::: Input for this task :::

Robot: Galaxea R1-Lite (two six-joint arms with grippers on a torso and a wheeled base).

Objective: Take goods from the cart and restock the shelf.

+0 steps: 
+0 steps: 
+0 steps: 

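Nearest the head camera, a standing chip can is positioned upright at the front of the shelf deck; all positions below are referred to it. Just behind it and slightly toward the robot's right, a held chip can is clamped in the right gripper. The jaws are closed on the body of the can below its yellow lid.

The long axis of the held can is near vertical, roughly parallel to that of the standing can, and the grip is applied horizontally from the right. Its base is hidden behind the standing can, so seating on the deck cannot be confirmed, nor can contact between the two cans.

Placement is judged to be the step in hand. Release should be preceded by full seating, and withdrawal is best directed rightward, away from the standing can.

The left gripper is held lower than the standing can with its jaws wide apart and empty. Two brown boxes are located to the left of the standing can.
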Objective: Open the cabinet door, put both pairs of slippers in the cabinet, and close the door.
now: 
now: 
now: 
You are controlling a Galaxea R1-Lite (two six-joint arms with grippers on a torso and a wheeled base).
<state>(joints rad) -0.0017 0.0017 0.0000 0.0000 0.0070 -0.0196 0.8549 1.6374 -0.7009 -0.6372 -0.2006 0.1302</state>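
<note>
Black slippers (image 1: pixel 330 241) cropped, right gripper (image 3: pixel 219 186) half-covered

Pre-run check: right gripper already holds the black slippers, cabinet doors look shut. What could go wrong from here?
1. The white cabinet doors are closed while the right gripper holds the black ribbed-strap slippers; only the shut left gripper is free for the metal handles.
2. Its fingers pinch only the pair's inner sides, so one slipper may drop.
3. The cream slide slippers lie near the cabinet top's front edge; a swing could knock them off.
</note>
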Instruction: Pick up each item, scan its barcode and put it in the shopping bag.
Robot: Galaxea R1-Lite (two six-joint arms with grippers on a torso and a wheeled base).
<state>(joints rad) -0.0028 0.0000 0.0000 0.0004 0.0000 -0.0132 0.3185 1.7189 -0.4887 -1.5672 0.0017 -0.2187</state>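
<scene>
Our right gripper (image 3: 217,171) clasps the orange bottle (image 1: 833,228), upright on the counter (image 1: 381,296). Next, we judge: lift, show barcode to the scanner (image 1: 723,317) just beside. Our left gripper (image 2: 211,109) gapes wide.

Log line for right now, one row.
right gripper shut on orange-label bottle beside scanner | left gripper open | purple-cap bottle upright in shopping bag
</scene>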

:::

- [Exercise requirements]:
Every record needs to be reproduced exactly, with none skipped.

- [Written solution]:
Robot: Galaxea R1-Lite (two six-joint arms with grippers on a torso and a wheeled base).

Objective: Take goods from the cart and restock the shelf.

+0 steps: 
+0 steps: 
+0 steps: 

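Nearest the head camera, a standing chip can is positioned upright at the front of the shelf deck; all positions below are referred to it. Just behind it and slightly toward the robot's right, a held chip can is clamped in the right gripper. The jaws are closed on the body of the can below its yellow lid.

The long axis of the held can is near vertical, roughly parallel to that of the standing can, and the grip is applied horizontally from the right. Its base is hidden behind the standing can, so seating on the deck cannot be confirmed, nor can contact between the two cans.

Placement is judged to be the step in hand. Release should be preceded by full seating, and withdrawal is best directed rightward, away from the standing can.

The left gripper is held lower than the standing can with its jaws wide apart and empty. Two brown boxes are located to the left of the standing can.
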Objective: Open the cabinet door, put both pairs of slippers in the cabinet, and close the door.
now: 
now: 
now: 
You are controlling a Galaxea R1-Lite (two six-joint arms with grippers on a torso and a wheeled base).
<state>(joints rad) -0.0017 0.0017 0.0000 0.0000 0.0070 -0.0196 0.8549 1.6374 -0.7009 -0.6372 -0.2006 0.1302</state>
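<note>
Black slippers (image 1: pixel 330 241) cropped, right gripper (image 3: pixel 219 186) half-covered

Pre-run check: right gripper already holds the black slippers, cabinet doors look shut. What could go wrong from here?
1. The white cabinet doors are closed while the right gripper holds the black ribbed-strap slippers; only the shut left gripper is free for the metal handles.
2. Its fingers pinch only the pair's inner sides, so one slipper may drop.
3. The cream slide slippers lie near the cabinet top's front edge; a swing could knock them off.
</note>
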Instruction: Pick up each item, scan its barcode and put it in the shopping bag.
Robot: Galaxea R1-Lite (two six-joint arms with grippers on a torso and a wheeled base).
<state>(joints rad) -0.0028 0.0000 0.0000 0.0004 0.0000 -0.0132 0.3185 1.7189 -0.4887 -1.5672 0.0017 -0.2187</state>
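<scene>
Our right gripper (image 3: 217,171) clasps the orange bottle (image 1: 833,228), upright on the counter (image 1: 381,296). Next, we judge: lift, show barcode to the scanner (image 1: 723,317) just beside. Our left gripper (image 2: 211,109) gapes wide.

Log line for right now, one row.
right gripper shut on orange-label bottle beside scanner | left gripper open | purple-cap bottle upright in shopping bag
</scene>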

No more output remains.